The blog continues at

July 30, 2014

Practical Suggestions for Writing a Pintool

This is my list of practical suggestions to people developing a pintool. Since I dealt with these previously I thought to jot them down to help others. By applying this you should be somewhat closer to avoid your pintool from unexpected termination.

Start from scratch. So you use a sample pintool to develop your own. Rather than to modify the sample, start with an empty project and gradually build it up by taking elements from the sample.

Simplicity. Keep the code-base small and easy to understand.

Testing. As a part of development, aim to test if all blocks have been exercised. Refrain from adding unreachable blocks.

Errors. Check for errors as early as possible, specially when returning from a Pin API.

Safe memory dereference. Whenever you have to dereference the target's memory use PIN_SafeCopy. If you want to read an integer you should use this function, too, rather than the dereference "*" operator.

Thread safety. Be aware the target may be running with multiple threads.

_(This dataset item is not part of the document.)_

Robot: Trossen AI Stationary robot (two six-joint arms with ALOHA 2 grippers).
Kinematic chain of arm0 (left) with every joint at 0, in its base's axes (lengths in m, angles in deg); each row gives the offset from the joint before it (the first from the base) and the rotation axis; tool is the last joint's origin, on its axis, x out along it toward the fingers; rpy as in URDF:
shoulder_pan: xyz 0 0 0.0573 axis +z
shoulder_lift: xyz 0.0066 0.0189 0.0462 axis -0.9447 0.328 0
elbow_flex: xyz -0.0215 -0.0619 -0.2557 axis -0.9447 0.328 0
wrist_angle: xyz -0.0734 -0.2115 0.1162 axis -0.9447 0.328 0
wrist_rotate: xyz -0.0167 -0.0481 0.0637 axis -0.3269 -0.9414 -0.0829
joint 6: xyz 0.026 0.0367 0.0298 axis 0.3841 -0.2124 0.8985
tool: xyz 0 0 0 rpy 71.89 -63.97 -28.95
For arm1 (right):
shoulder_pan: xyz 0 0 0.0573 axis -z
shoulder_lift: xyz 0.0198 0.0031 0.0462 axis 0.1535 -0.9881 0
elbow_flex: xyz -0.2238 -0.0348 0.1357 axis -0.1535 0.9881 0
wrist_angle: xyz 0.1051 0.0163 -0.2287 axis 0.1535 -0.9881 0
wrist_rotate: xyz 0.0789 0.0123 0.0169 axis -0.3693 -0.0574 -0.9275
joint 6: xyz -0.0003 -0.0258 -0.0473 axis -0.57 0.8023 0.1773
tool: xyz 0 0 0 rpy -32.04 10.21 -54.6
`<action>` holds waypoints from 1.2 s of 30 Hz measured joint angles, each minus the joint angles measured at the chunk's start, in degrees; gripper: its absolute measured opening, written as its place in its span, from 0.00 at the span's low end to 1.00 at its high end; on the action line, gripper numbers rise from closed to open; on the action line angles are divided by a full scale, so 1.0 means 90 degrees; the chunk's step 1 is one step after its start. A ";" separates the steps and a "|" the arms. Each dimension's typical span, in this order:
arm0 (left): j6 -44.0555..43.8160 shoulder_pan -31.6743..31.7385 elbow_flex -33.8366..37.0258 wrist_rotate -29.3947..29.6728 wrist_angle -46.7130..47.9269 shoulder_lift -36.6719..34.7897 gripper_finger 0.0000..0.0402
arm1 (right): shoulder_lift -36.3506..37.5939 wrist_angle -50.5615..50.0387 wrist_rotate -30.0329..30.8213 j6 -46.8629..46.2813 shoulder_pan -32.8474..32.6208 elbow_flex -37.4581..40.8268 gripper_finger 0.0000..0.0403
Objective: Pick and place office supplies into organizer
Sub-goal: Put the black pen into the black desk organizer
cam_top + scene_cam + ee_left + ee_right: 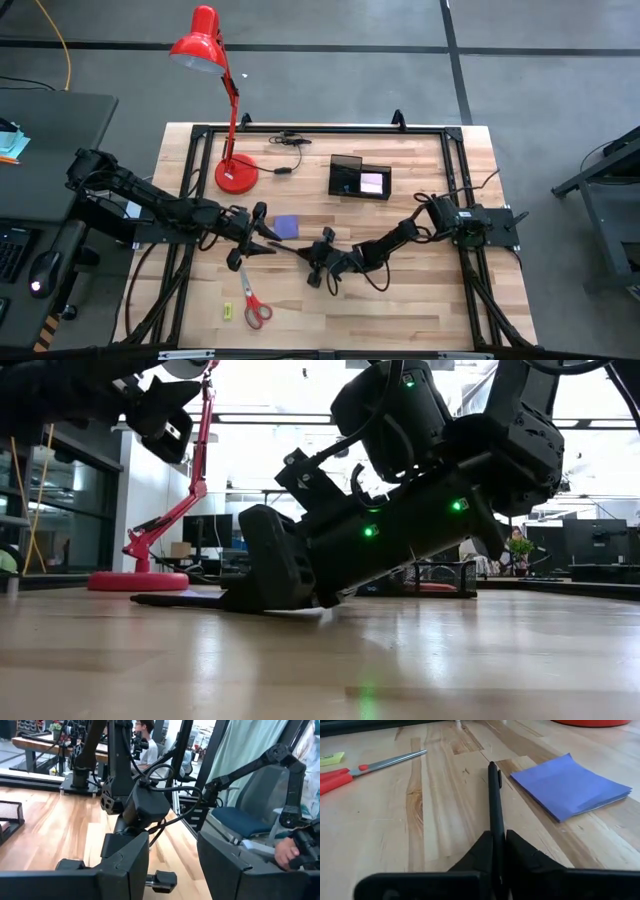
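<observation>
My right gripper is low over the middle of the table and is shut on a thin black pen that points away from it toward the table's left. Beside the pen lies the purple note pad, flat on the wood. My left gripper hovers open just left of the pad, with nothing between its fingers. The red-handled scissors and a tiny yellow-green piece lie near the front edge. The black organizer stands at the back with a pink note pad in it. My right gripper pinches the pen's near end between its two fingers. The fingers come slanting down from the table's right and lie along the pen, which sticks out ahead of them. The pen lies about level, close to the wood; whether it is lifted clear I cannot tell.
A red desk lamp stands at the back left, its head reaching beyond the table, with a black cable beside it. A black frame runs round the tabletop. Bare wood lies at the front right.
</observation>
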 joint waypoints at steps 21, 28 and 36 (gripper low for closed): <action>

Possibly, you want your pintool to be thread safe.

Multi-threading. Sometimes you want your variables to be stored in the thread context to have the ability to distinguish the analysis between threads. In that case looking at the sample inscount_tls.cpp is a good start.

Probe mode. Use of probe mode is always preferred as it gives better performance. However, only limited Pin facilities available in probe mode.

Limit instrumentation. Consider restricting the instrumentation to routines or libraries and even can avoid the instrumentation of shared libraries to get better performance.

Standard library. It's good idea to use C++ standard library in a pintool as it provides the most frequently needed data structures.

Visual Studio. Visual C++ project file is available with Pin framework in MyPinTool folder. Alternatively, you can create one for yourself after looking at an earlier post.

Trace vs Ins. Instruction instrumentation is practically the same as trace instrumentation. You can do instruction analysis from the trace by iterating through the instructions.

Output. Having output routines in Fini makes the application to run faster than having them in analysis functions. However if the application terminates unexpectedly and so Fini is not called there will be no results shown. By having output routines in analysis functions makes the application to run slower but if the application terminates unexpectedly partial results may be shown.

July 26, 2014

Inspection of SAR Instructions

SAR stands for Shift Arithmetic Right and the instruction performs arithmetic shift. The instruction preserves the sign of the value to be shifted and so the vacant bits are filled according to the sign-bit.

Compilers generate SAR instruction when right shift operator ">>" is used on a signed integer.

The use of SAR instruction can potentially lead to create a signedness bug if it's assumed the shift is unsigned.

Given the following simplified example.

char retItem(char* arr, int value)
    return arr[value>>24];

If value is positive the code is working as expected. However if value is negative the program can read out of the bounds of arr.

Other example would be to compare the signed value after the shift to an unsigned value leading to implicit conversion that may lead to trigger bug.

In my experiment, in several cases, it is seen that memory is being dereferenced involving SAR instruction. These places may be worthy to look for bugs, specially if the value to be shifted is a user input or is a controlled one.

If an unsigned jump is followed by a signed shift that could be a potential to look for bugs as well.

Regular expressions or scripts can be used to search for patterns of occurrences of SAR instructions. When it's not feasible to review all occurrences of SAR, a pintool may be used to highlight what SAR instructions have been executed, and only focus on those executed.

July 22, 2014

Examining Native Code by Looking for Patterns

Earlier this year a post was published of examining data format without using the program that reads the format. That post discusses patterns to look for, in order to identify certain constructs. This post focuses on static methods of examining code that can be either the complete code section of the file, memory dump, or just fragment. It also describes selected ideas what patterns to look for when examining a given code.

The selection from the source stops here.